Human activities such as combustion of fossil fuel, land use change, and cement production increased the atmospheric carbon dioxide (CO2) concentration to 418 ppm in April 2021. This level is almost 50% higher than at the beginning of the industrial age. The greenhouse effect of atmospheric CO2 and other gases has led to significant warming and increased stratification in the ocean, and has consequences for ecosystems and marine ecosystem services. Notably, atmospheric CO2 concentrations would now be around another 76 ppm higher than current levels1 if the ocean had not taken up a significant fraction of our emissions from the atmosphere2.

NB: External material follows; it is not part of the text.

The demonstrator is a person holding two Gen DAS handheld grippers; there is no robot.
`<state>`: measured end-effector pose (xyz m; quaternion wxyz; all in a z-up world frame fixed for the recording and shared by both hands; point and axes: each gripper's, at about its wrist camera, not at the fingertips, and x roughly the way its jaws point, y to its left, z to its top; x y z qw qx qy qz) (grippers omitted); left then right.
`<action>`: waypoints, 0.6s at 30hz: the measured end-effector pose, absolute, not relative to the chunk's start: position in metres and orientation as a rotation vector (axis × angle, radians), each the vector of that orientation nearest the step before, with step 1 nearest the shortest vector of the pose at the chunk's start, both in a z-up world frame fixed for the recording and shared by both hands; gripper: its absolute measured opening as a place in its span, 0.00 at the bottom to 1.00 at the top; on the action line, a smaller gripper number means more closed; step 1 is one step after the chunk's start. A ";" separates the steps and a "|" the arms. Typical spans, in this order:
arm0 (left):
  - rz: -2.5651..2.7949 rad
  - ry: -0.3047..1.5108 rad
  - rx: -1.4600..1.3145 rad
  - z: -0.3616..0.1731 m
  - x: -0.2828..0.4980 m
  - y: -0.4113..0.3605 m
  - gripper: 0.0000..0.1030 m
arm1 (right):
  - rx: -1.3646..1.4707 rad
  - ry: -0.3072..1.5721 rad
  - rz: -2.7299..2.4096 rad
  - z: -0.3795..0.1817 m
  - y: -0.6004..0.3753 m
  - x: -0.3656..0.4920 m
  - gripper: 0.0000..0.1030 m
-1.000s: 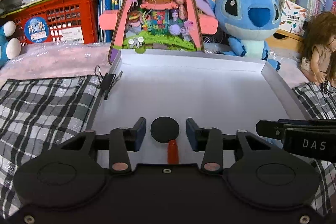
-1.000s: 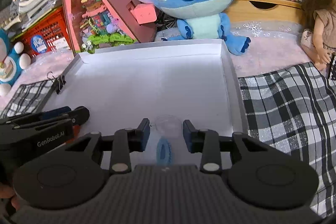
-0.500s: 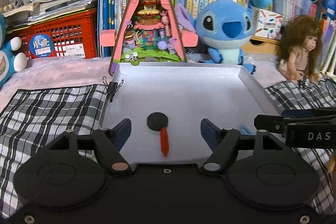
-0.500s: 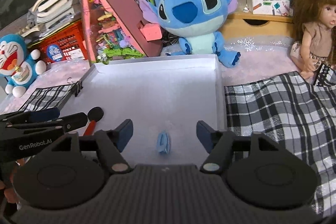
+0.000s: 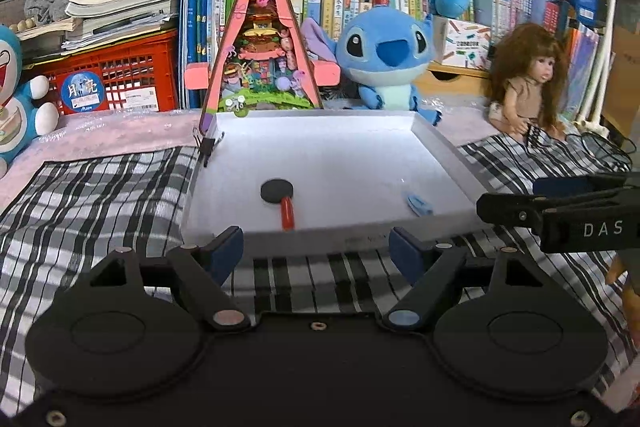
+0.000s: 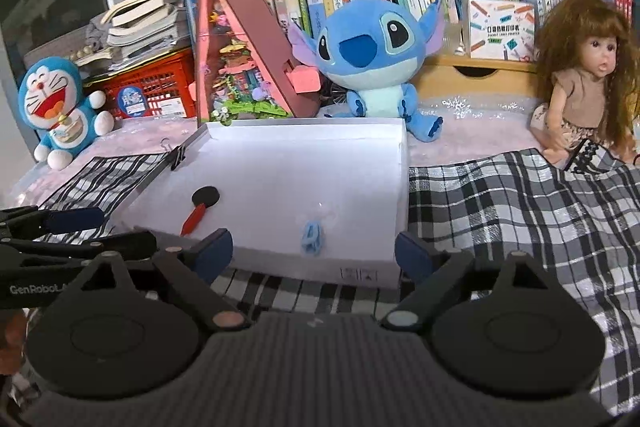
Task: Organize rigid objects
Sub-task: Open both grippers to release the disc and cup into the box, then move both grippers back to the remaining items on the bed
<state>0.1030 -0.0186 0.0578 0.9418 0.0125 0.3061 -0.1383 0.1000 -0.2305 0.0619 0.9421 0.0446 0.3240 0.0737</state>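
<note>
A white shallow box [image 5: 320,241] lies on a checked cloth. Inside it near the front lie a black disc with a red handle [image 5: 277,191] and a small blue clip [image 5: 419,205]. My left gripper [image 5: 316,251] hovers in front of the box's near wall. Its jaws are opening and nothing is between them. In the right wrist view the box [image 6: 320,263], the disc [image 6: 206,197] and the blue clip [image 6: 312,239] show again. My right gripper [image 6: 314,251] is also short of the near wall, jaws opening and empty. Each gripper shows at the edge of the other's view.
A black binder clip [image 5: 207,147] grips the box's left rim. Behind the box stand a pink triangular toy house [image 5: 262,59], a blue plush [image 5: 386,59], a doll [image 5: 528,83] and a red crate [image 5: 112,83]. The checked cloth [image 6: 520,219] spreads to both sides.
Both grippers drew back from inside the box to in front of its near wall, and their jaws widened. The red-handled disc and the blue clip, earlier between the fingers, stay lying in the box.
</note>
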 end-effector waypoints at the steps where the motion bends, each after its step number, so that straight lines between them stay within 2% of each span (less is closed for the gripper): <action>1: -0.284 0.623 0.025 0.057 0.099 -0.018 0.76 | 0.085 0.654 0.151 0.062 -0.231 0.095 0.93; 10: -0.281 0.613 0.025 0.048 0.063 -0.011 0.77 | 0.022 0.611 0.157 0.056 -0.228 0.057 0.99; 18: -0.255 0.608 0.012 0.034 0.040 -0.007 0.78 | -0.024 0.587 0.153 0.046 -0.227 0.031 1.00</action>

The ocean is one of the largest carbon pools on the planet, second only to the Earth’s crust. The ocean contains about 38,000 Gigatonnes of carbon and thereby dwarfs the cumulative emissions of fossil CO2 since the Industrial Revolution from fossil fuel combustion (about 440 GtC to 2019) and land-use change (about 210 GtC)1. As such, the accumulation rate of carbon in the surface ocean of about 1 µmol kg−1 year−1 driven by anthropogenic CO2 emissions is much smaller than the natural variations in dissolved inorganic carbon content, over a range of 500 µmol kg−1 regionally and 100 µmol kg−1 seasonally3. Thus, any emission-driven trends in ocean carbon concentrations or changes in biogeochemical cycles are expressed amid large natural variability in these seawater properties across a range of spatial and temporal scales. Accurately quantifying a small change against a large and variable background requires precise and accurate measurements made over decades.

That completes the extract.